Rezension

Eine gute Biografie. Leider mit einigen Schwächen.

Mariss Jansons - Markus Thiel

Mariss Jansons
von Markus Thiel

Eine recht gute, aussagestarke Biografie, die das Phänomen Mariss Jansons als Dirigenten, Künstler, Musiker und einfach als feinen Menschen den Lesern nahbringt.

Die Aufgaben, die sich der Autor Markus Thiel am Vorwort gestellt hatte, wurden vollauf gelöst und die Biografie insg. gut gemeistert. Nach der Lektüre weiß man mehr über diesen großen Dirigenten unserer Zeit, über den Simon Rattle mal gesagt haben soll: „Der ist der Beste von uns allen.“

Den Neujahrskonzert der Wiener Philharmoniker, den Jansons am 1. Januar 2016 dirigierte, hatte ich gut in Erinnerung. Ich war sehr beeindruckt. Daher war es absolut nachwollziehbar, dass die Musikwelt nach seinem Tod in der Nacht zum 1. Dezember 2019 stillstand. Ich war geschockt, über seinen Tod zu hören.

Die Biografie ließ sich flüssig lesen. Über die Jugendjahre und den Einfluss solcher Größen der Musikwelt wie Herbert von Karajan und Jewgeni A. Mrawinsky, zur langjährigen Arbeit in Oslo, später in Pittsburgh, München und Amsterdam mit einigen „Seitensprüngen“ zu BBC National Orchestra und zu Philharmonikern nach Wien. Besonders interessant waren u.a. die Kapitel über das kulturpolitische Engagement und den Kampf Jansons‘ für ein neues Münchner Konzernhaus, in dem eigener Saal für das Symphonieorchester des Bayerischen Rundfunks angedacht war.

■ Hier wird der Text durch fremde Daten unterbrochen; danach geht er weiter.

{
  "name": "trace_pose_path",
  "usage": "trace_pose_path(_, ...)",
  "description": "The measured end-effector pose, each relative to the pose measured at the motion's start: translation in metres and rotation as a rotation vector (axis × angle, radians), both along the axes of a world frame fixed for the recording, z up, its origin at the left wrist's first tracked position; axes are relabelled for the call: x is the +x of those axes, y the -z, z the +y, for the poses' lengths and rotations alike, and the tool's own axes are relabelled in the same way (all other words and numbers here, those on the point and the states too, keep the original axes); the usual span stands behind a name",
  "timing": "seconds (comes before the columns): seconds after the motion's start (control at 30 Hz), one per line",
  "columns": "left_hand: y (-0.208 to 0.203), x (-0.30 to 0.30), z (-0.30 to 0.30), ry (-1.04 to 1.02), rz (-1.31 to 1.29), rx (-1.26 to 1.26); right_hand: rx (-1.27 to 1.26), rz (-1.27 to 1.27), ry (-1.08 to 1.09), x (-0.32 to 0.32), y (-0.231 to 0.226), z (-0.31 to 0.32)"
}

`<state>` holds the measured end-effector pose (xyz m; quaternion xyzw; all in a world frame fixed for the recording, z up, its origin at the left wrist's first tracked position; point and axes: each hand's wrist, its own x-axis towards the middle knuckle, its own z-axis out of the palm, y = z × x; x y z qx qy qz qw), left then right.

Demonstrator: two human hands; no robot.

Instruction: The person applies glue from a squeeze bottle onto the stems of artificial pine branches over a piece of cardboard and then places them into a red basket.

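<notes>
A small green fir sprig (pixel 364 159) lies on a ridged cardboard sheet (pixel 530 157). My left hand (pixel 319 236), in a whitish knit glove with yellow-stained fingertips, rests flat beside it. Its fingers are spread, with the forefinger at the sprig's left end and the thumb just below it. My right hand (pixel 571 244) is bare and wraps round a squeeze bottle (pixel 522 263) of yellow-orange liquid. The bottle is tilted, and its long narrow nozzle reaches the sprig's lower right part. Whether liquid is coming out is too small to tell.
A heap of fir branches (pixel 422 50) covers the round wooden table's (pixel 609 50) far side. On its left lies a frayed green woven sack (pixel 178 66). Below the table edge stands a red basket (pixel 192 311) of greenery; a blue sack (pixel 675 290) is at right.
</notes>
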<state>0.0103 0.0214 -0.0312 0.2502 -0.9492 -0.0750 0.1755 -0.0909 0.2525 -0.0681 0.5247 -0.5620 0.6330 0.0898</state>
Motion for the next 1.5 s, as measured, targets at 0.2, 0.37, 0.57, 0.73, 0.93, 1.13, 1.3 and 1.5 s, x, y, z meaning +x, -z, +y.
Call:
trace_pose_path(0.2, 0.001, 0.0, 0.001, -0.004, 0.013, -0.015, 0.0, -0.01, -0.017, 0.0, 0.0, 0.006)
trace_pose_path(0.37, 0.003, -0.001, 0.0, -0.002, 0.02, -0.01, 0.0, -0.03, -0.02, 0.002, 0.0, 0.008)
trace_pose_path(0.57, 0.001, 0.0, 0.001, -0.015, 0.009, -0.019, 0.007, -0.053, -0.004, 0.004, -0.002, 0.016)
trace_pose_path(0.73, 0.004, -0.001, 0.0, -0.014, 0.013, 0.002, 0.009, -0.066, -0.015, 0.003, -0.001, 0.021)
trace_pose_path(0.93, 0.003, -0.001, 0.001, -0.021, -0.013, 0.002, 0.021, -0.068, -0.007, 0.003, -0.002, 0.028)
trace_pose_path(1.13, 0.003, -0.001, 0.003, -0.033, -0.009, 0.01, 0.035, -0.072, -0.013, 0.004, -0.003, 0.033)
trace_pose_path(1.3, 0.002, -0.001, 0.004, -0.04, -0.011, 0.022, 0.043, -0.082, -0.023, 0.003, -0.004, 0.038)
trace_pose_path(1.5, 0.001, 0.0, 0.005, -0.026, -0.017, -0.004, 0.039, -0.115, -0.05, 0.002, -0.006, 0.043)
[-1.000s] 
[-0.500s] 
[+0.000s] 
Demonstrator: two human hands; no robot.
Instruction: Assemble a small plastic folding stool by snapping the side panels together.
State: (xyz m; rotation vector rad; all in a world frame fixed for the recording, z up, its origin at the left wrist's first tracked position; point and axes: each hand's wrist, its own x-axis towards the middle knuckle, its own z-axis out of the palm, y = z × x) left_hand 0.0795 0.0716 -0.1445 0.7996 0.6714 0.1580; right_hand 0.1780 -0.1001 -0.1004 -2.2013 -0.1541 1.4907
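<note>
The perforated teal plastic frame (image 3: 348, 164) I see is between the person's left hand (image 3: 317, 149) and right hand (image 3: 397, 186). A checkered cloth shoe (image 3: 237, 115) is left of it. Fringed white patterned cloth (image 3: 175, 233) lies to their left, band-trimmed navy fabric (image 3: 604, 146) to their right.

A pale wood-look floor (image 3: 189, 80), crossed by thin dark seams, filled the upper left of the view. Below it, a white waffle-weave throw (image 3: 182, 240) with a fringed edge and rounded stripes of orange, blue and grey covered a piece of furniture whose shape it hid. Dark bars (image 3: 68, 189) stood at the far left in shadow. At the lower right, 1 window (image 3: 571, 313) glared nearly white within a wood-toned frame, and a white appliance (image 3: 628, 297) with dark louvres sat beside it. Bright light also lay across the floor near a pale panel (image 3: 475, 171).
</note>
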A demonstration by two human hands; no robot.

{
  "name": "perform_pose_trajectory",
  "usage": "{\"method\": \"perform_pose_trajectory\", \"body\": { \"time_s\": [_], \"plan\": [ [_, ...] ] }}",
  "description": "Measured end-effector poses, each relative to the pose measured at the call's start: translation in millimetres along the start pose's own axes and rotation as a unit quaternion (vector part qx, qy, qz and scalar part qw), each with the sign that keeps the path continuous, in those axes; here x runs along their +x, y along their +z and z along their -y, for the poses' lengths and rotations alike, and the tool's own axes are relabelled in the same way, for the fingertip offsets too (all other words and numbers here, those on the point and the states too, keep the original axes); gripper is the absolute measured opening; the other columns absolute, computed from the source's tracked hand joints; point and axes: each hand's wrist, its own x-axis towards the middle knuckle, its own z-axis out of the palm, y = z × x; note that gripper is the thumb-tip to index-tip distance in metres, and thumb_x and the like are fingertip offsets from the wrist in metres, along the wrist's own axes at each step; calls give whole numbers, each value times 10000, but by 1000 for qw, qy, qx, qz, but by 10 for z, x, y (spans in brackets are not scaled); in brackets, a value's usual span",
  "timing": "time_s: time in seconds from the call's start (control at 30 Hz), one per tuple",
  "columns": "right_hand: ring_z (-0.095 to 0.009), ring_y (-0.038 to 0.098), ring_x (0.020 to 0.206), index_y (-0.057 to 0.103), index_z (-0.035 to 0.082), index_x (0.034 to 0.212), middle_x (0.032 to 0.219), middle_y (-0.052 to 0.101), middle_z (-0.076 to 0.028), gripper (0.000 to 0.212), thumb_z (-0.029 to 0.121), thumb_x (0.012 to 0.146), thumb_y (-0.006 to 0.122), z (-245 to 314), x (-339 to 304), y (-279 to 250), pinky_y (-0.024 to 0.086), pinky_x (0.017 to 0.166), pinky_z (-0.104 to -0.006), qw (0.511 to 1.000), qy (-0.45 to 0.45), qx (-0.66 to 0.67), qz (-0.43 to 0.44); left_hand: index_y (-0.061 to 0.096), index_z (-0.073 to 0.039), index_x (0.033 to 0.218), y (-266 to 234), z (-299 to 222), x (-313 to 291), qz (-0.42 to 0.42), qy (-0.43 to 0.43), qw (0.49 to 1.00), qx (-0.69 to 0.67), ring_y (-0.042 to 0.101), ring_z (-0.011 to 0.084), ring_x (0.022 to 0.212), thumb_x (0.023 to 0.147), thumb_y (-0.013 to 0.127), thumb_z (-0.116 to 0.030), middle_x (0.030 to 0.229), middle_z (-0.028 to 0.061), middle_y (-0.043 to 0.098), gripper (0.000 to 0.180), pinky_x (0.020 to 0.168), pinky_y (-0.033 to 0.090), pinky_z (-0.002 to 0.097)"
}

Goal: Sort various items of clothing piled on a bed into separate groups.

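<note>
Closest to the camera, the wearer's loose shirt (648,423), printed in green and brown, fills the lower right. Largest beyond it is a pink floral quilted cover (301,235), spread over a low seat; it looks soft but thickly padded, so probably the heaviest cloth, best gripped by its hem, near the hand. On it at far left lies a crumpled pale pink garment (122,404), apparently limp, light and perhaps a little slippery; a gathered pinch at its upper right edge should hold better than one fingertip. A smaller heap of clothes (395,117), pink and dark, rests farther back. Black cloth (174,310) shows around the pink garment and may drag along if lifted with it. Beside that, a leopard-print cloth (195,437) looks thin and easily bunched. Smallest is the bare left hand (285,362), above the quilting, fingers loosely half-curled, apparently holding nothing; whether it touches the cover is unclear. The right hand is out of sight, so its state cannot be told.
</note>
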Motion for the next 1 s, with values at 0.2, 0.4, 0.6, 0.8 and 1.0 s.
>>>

Dass man einige Phrasen Jansons‘ aus den Gesprächen, seine Meinung zu einigen Begebenheiten, Ereignissen, seinem Lebensweg usw. hier und da vorfand, erwies sich als bereichernd. Das brachte die Person Mariss Jansons und die Dinge, die ihm wichtig waren, gleich näher. Auch seine Art mit dem Orchester zu arbeiten, die regelmäßigen Einladungen zu den Festen in den Palästen St. Petersburgs eingeschlossen, kam oft zur Sprache und trug zur Vervollständigung des Gesamtbildes bei.

Toll war auch, dass es hier viele Fotos Mariss Jansons‘ von seiner Kindheit bis zu den letzten Auftritten am Ende des Buches gab. Vorteile einer E-Book Version, schätze ich.

Weniger toll war die Art des Autors über die damaligen Gegebenheiten in der Sowjet Union zu schreiben. Das roch eine Spur zu deutlich nach Russland-Bashing und dem Heraufbeschwören des Feinbildes, das man ohnehin tagein tagaus von den „Qualitätsmedien“ serviert bekommt. Diese ideologischen Mätzchen hätte man mMn gern draußen lassen können. Wie auch das abwertende Zeug, das der Autor über die 7., „Leningrader“, Symphonie von Dmitri Schostakowitsch von sich gab. Das zog dieses Werk herunter, denn das passte nicht, weder zur Person Jansons, dieses Abwertende war bestimmt nicht seine Meinung über die 7.te gewesen, noch insg. Und warum, fragt man sich, findet so etwas überhaupt den Weg in Jansons‘ Biografie?

Man sieht auch deshalb recht deutlich, welche Zielgruppe hier ins Auge gefasst wurde, wenn man es für möglich gehalten hat, solche Dinge der Leserschaft zu bieten. Diese Geringschätzung ggü. dem Bildungsstand und dem Urteilsvermögen der Leser ließ sich dadurch klar durchblicken. Man wurde auch mit den musikalischen Feinheiten kaum „gelangweilt“.

Der Autor hat definitiv das Können, klar, verbindlich und emotionsbetont zu schreiben, sodass er den Geschmack des breiten Publikums gut bedienen kann. Auch die Auswahl der Themen und Schwerpunkte, sowie die Art der Stoffdarbietung insg. sprechen dafür.

Fazit: Eine gute Biografie, die man als Einsteiger gut nehmen kann. Auf so manche ideologischen Allüren, die hier definitiv fehl am Platz sind, wird man dann ein Auge zudrücken müssen. Es gibt aber auch viele gute Seiten: Es liest sich nett, recht unterhaltsam. Und liefert ein vielschichtiges Portrait des großen Dirigenten unserer Zeit und feinen Menschen Mariss Jansons.